Fils d’un policier et d’une femme de ménage, longtemps analphabète, l’actuel président a lui aussi fait ses premières armes dans la lutte anti-apartheid. Il sera même emprisonné un temps au célèbre bagne de Robben Island aux côtés de Nelson Mandela et d’Ahmed Kathrada. Mais difficile de trouver d’autres points communs entre les héros de la «nation arc-en-ciel» et cet apparatchik au style populiste, amateur de tenues traditionnelles en peau de léopard, un polygame aux multiples épouses et maîtresses, adepte affiché du test de virginité (une coutume zouloue pourtant récemment interdite dans le pays). D’ailleurs, Jacob Zuma n’a pas attendu son arrivée à la présidence pour s’embourber dans les scandales. Avant d’accéder à la magistrature suprême, il essuie quatre procès. Trois pour corruption et détournements de fonds (auxquels sera notamment associée la filiale sud-africaine de l’entreprise française Thomson-CSF, devenue Thales). Mais aussi un procès pour le viol d’une jeune femme séropositive. En 2006, il sera finalement acquitté, mais suscite le scandale en affirmant à la barre s’être protégé du sida… en prenant une douche ! Dans un pays où 20 % de la population est touchée par le virus, cette déclaration lui vaudra indignations et risées. Un célèbre caricaturiste s’obstinera notamment à le représenter systématiquement avec un pommeau de douche sur la tête.
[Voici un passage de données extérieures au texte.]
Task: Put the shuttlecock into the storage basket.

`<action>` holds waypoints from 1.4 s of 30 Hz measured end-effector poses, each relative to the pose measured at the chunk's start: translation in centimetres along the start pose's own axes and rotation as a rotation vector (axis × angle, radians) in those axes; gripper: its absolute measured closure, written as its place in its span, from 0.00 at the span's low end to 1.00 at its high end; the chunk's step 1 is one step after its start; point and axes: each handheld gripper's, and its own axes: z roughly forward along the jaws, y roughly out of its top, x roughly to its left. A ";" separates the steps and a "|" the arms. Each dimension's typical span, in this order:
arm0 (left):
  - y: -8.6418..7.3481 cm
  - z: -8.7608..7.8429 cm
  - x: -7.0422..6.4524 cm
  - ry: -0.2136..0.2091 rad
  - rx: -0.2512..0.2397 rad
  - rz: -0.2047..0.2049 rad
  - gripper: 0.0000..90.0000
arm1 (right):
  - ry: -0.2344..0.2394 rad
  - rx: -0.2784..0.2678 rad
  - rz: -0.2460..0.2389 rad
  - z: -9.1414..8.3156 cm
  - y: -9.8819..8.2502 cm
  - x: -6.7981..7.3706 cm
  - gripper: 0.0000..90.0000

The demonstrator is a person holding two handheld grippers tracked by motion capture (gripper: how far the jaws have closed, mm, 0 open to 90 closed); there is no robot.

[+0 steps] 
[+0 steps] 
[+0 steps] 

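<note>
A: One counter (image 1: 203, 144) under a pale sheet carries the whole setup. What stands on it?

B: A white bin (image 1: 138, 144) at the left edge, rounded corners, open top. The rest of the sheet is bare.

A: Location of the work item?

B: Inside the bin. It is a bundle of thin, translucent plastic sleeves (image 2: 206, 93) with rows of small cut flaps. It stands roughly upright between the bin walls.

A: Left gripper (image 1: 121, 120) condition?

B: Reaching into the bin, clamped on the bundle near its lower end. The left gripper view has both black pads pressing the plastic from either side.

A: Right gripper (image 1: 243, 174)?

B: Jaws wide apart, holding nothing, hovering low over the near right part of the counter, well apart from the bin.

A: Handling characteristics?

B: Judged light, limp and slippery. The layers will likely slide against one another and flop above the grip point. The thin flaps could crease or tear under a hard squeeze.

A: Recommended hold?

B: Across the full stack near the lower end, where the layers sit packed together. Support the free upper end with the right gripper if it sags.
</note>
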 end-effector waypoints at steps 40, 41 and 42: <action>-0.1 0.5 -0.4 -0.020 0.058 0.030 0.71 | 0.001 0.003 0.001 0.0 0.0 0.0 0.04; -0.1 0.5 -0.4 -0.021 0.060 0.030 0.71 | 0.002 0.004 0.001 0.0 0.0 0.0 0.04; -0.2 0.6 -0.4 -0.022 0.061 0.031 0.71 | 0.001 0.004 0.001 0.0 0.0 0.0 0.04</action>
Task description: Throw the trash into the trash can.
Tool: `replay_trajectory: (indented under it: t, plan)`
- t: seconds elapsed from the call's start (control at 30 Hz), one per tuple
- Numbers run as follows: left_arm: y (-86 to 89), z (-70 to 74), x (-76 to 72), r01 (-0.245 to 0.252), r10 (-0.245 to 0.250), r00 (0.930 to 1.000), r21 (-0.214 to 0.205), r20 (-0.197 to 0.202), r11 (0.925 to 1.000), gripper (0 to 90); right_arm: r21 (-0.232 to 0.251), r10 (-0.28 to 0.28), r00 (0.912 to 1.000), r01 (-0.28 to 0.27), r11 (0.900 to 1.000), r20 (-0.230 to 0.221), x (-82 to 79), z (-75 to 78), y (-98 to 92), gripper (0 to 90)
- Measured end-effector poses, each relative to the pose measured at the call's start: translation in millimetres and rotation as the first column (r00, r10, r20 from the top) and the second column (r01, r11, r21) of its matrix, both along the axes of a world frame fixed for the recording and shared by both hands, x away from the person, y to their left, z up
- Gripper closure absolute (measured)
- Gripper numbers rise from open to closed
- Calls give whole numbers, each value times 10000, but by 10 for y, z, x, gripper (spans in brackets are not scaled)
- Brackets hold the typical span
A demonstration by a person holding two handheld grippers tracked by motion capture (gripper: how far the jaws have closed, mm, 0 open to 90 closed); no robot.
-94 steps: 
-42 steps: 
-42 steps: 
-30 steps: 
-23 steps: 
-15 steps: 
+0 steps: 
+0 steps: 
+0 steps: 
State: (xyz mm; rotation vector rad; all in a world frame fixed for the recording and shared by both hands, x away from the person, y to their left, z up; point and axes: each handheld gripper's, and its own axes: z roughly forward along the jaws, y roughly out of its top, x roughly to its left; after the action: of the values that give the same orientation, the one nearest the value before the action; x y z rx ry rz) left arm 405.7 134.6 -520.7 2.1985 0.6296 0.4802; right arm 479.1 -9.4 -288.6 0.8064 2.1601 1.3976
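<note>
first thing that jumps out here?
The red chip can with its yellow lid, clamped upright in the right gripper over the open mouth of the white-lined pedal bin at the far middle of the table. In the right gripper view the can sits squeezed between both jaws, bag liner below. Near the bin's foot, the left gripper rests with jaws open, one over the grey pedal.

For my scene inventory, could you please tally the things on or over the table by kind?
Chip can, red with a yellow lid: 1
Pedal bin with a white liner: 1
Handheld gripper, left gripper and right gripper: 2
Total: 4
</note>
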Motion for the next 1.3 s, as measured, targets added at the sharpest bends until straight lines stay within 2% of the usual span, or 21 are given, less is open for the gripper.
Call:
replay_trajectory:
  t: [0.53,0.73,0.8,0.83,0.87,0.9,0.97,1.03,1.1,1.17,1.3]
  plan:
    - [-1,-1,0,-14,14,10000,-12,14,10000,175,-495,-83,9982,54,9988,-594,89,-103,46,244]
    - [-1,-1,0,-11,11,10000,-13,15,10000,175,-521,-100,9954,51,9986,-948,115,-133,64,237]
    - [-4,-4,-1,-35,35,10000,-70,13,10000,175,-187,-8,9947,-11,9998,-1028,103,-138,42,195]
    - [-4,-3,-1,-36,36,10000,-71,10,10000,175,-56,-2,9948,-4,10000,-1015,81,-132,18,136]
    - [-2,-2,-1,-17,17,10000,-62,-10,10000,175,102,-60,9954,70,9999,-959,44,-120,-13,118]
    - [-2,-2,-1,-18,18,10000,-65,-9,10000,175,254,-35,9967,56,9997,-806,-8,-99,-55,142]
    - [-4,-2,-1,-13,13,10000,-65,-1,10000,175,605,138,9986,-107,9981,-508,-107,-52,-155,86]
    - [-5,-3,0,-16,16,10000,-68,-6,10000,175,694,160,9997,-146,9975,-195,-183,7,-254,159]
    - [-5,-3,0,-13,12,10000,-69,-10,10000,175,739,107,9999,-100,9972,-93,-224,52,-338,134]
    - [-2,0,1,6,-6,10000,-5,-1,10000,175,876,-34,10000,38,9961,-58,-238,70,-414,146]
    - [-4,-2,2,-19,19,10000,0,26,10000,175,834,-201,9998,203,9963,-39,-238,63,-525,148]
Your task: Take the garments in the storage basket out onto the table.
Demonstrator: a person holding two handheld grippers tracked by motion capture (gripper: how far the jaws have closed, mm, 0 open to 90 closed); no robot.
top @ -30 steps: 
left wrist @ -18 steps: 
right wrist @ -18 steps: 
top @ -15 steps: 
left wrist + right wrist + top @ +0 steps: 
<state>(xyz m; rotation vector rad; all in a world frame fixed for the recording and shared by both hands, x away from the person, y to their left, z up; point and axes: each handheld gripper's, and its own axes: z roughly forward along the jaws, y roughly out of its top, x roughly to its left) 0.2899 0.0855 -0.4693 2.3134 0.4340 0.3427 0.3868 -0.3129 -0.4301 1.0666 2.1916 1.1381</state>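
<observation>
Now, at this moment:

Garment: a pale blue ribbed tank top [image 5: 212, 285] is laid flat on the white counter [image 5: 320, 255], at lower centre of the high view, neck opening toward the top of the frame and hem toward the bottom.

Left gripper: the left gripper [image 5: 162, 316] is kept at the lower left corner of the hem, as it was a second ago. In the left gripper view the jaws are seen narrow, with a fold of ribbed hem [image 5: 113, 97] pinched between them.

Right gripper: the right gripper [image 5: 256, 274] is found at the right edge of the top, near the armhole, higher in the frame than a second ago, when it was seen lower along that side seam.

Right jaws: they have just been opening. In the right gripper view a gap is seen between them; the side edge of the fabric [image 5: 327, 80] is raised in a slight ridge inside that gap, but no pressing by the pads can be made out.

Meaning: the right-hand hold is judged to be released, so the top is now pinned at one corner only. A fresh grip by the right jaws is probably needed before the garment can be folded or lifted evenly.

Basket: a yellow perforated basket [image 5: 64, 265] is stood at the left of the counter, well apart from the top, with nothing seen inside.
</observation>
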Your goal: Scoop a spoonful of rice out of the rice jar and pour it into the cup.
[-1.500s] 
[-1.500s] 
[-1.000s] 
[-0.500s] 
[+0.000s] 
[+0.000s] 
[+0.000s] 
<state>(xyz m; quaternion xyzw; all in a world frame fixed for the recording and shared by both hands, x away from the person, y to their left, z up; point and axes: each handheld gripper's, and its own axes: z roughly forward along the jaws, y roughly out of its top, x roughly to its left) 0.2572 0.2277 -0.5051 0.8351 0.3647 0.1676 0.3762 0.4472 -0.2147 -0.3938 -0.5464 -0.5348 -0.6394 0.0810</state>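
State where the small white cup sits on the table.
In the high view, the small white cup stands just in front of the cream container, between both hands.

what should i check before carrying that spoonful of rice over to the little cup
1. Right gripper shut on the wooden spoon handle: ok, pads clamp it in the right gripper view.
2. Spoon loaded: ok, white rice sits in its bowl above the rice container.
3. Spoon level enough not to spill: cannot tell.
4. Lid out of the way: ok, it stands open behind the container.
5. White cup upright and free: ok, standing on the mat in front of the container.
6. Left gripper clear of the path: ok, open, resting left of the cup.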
Scission. Reste que «Jayzee», surnom tiré de ses initiales, a toujours réussi à s’en sortir. Depuis longtemps détesté par les Blancs, qui révèlent parfois un racisme encore prégnant en dénonçant cette caricature de potentat africain, Jacob Zuma déçoit cependant de plus en plus ses compatriotes noirs : seuls 27 % des Sud-Africains noirs urbains le soutiennent désormais. Mais il peut encore compter sur son parti : l’ANC, le Congrès national africain, lui a une fois de plus exprimé son soutien infaillible vendredi soir.
Mais ce soutien est peut-être aussi le signe de faiblesse d’un parti certes toujours dominant (62 % des sièges au Parlement), mais désormais divisé. Il ne s’est toujours pas relevé des séquelles de la crise de 2008, qui avait conduit à la destitution de Thabo Mbeki, ouvrant la voie du pouvoir à Jacob Zuma, mais qui provoquera une scission historique menée par Julius Malema, jeune leader lui aussi populiste qui va partir créer son propre parti. Et c’est précisément le fougueux Malema, devenu l’un des plus farouches et bruyants opposants à Jacob Zuma, qui a introduit le recours auprès de la Cour constitutionnelle, qui a valu au Président sa première disgrâce institutionnelle.